With respect to drink, Nature has not been quite so liberal to the inhabitants of Java as to some whom she has placed in the less fruitful regions of the north. The native Javanese, and most of the other Indians who inhabit this island, are indeed Mahometans, and therefore have no reason to regret the want of wine; but, as if the prohibition of their law respected only the manner of becoming drunk, and not drunkenness itself, they chew opium, to the total subversion not only of their understanding but their health. --page 1278

The arrack that is made here, is too well known to need a description: besides which, the palm yields a wine of the same kind with that which has already been described in the account of the island of Savu; it is procured from the same tree, in the same manner, and is sold in three states.
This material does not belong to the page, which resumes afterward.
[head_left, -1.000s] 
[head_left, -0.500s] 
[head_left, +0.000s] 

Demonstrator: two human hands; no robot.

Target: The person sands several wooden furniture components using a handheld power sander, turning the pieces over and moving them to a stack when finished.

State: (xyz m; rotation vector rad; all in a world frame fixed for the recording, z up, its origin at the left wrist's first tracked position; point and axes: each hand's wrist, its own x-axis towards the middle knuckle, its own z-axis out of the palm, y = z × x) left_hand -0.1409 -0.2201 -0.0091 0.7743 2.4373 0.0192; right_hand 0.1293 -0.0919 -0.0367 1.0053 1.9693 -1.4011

The first, in which it is called Tuac manise, differs little from that in which it comes from the tree; yet even this has received some preparation altogether unknown to us,* in consequence of which it will keep eight and forty hours, though otherwise it would spoil in twelve: in this state it has an agreeable sweetness, and will not intoxicate. In the other two states it has undergone a fermentation, and received an infusion of certain herbs and roots, by which it loses its sweetness, and acquires a taste very austere and disagreeable. In one of these states it is called Tuac cras, and in the other Tuac cuning, but the specific difference I do not know; in both, however, it intoxicates very powerfully. A liquor called Tuac is also made from the cocoa-nut tree, but this is used chiefly to put into the arrack, for in that which is good it is an essential ingredient. --page 1279

CHAP. XIV. Some Account of the Inhabitants of Batavia, and the adjacent Country, their Manners, Customs, and Manner of Life.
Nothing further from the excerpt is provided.